§ **What the exercise asks**:
Set down, character for character, everything in the records below from the line holding "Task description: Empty" down to the line holding "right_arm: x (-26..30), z", and no other line.

§ **The data**:
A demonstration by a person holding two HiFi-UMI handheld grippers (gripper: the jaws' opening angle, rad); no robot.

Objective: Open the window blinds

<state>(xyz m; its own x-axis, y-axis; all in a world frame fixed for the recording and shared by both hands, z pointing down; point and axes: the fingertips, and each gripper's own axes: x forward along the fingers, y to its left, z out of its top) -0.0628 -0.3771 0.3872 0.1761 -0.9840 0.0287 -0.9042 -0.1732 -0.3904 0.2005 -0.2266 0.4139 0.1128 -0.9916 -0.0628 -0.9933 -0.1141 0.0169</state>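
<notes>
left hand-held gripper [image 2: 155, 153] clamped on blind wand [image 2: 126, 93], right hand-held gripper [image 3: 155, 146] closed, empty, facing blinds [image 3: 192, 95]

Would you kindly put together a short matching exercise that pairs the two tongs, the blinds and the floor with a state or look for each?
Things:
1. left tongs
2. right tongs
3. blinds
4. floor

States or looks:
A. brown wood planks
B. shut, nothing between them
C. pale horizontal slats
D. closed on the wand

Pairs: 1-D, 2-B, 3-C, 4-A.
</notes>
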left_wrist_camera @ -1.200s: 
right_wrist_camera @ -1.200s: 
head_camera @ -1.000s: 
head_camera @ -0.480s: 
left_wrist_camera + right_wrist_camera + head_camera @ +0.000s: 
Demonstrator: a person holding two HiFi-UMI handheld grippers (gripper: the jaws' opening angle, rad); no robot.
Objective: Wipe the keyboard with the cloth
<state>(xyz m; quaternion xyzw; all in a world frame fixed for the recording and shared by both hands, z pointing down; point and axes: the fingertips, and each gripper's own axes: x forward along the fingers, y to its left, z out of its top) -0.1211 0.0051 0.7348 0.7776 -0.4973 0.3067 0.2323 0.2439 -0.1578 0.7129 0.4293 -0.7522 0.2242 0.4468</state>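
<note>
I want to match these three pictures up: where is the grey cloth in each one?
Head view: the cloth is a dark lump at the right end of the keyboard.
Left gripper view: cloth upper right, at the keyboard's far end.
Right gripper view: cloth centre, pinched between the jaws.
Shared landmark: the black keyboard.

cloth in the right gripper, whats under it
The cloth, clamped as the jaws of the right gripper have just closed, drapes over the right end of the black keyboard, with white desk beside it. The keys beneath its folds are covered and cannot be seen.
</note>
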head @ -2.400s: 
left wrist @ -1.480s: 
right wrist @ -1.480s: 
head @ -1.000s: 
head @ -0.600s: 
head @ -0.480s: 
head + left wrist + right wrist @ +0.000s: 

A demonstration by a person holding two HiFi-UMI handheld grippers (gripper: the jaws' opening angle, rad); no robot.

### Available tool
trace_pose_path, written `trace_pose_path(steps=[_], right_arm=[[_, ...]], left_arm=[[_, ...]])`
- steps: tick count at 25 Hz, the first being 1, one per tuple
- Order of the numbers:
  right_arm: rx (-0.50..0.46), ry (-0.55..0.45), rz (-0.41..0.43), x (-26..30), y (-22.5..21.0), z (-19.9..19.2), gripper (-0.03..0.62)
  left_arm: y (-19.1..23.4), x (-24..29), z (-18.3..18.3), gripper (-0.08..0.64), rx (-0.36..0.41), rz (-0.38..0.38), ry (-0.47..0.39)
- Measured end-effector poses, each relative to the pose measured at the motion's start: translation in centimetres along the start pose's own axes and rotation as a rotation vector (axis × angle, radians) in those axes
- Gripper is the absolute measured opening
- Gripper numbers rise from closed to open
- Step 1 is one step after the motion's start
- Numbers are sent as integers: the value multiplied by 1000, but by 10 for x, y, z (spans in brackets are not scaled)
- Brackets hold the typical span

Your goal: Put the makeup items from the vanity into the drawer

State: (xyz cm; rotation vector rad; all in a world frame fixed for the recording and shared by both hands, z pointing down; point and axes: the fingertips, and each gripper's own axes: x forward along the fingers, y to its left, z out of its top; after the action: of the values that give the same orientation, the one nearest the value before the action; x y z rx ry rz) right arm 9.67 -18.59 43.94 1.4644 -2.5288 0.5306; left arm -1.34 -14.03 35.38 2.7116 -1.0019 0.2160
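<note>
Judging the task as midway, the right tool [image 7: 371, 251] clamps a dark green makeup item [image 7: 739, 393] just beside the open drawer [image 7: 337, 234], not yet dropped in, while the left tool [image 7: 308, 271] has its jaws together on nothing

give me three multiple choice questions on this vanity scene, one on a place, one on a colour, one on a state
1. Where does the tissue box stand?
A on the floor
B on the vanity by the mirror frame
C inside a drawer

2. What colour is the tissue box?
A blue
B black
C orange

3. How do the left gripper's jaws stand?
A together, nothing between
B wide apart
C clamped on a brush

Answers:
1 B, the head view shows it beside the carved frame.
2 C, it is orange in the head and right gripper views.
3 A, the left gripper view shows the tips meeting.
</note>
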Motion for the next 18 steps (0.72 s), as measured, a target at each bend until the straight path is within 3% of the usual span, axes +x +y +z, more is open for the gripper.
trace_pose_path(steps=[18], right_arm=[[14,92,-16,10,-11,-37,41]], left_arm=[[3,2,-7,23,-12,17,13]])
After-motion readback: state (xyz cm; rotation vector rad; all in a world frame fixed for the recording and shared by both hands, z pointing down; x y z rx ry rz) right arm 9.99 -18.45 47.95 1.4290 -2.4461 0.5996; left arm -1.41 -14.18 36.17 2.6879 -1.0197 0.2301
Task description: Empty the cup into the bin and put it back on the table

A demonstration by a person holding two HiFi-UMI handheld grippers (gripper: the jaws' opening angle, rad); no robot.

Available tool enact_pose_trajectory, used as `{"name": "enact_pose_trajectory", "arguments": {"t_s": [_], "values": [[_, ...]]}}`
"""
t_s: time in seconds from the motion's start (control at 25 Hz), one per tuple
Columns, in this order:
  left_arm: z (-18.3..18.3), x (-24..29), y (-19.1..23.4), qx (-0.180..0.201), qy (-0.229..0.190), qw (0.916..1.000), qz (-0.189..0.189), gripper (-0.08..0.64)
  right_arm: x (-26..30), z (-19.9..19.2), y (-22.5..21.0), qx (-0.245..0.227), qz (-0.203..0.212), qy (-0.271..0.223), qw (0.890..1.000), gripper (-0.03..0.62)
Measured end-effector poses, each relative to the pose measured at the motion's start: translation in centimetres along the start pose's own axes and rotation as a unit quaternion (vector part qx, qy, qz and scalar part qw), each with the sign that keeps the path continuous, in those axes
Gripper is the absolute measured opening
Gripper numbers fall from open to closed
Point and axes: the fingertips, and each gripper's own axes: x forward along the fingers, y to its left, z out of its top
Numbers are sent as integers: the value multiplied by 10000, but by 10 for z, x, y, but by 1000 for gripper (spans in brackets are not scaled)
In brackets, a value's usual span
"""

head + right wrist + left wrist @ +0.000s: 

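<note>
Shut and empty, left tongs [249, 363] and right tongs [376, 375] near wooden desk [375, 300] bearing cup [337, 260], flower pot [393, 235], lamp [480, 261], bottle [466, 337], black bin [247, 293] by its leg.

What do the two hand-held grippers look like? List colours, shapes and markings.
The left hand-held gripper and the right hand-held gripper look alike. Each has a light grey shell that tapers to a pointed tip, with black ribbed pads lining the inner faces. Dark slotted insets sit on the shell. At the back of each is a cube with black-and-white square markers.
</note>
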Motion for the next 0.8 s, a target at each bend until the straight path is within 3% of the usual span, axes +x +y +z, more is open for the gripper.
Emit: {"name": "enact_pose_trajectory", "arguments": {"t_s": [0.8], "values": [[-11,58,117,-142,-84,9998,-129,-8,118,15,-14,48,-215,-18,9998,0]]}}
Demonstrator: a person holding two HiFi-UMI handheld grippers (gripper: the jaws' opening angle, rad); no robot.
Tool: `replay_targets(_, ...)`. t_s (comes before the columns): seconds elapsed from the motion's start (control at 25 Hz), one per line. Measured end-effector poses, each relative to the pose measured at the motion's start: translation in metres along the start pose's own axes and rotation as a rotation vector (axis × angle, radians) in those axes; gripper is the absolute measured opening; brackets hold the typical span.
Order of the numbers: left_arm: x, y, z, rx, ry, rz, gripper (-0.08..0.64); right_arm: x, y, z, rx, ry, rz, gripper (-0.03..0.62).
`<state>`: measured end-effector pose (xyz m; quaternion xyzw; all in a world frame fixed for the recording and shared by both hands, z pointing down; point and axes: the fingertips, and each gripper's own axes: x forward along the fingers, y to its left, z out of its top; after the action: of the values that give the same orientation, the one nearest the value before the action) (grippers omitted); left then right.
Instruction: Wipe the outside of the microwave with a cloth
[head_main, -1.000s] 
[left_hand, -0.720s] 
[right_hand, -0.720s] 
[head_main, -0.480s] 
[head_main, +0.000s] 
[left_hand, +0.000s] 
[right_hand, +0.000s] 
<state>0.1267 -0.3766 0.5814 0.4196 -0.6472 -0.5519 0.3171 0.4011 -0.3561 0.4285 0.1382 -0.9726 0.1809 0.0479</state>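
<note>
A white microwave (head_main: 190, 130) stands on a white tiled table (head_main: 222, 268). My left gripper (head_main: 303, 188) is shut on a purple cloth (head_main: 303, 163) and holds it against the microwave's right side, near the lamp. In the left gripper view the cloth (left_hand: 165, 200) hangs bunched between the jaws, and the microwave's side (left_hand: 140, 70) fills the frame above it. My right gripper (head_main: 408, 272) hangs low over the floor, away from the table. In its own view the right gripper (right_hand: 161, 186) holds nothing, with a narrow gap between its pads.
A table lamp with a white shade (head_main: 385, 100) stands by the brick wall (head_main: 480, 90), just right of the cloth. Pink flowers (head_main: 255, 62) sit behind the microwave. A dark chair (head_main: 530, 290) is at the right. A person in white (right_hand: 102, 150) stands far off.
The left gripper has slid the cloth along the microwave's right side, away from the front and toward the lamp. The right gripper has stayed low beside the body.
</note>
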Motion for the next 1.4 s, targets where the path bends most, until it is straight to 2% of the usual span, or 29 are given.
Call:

§ **Exercise answer**:
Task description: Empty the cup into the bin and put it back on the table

A demonstration by a person holding two HiFi-UMI handheld grippers (gripper: the jaws' opening angle, rad); no robot.

Available tool enact_pose_trajectory, used as `{"name": "enact_pose_trajectory", "arguments": {"t_s": [_], "values": [[_, ...]]}}`
"""
t_s: time in seconds from the motion's start (control at 25 Hz), one per tuple
Columns, in this order:
  left_arm: z (-18.3..18.3), x (-24..29), y (-19.1..23.4), qx (-0.180..0.201), qy (-0.229..0.190), qw (0.916..1.000), qz (-0.189..0.189), gripper (-0.08..0.64)
  right_arm: x (-26..30), z (-19.9..19.2), y (-22.5..21.0), qx (-0.245..0.227), qz (-0.203..0.212), qy (-0.271..0.223), qw (0.890..1.000), gripper (-0.03..0.62)

This exercise has been completed.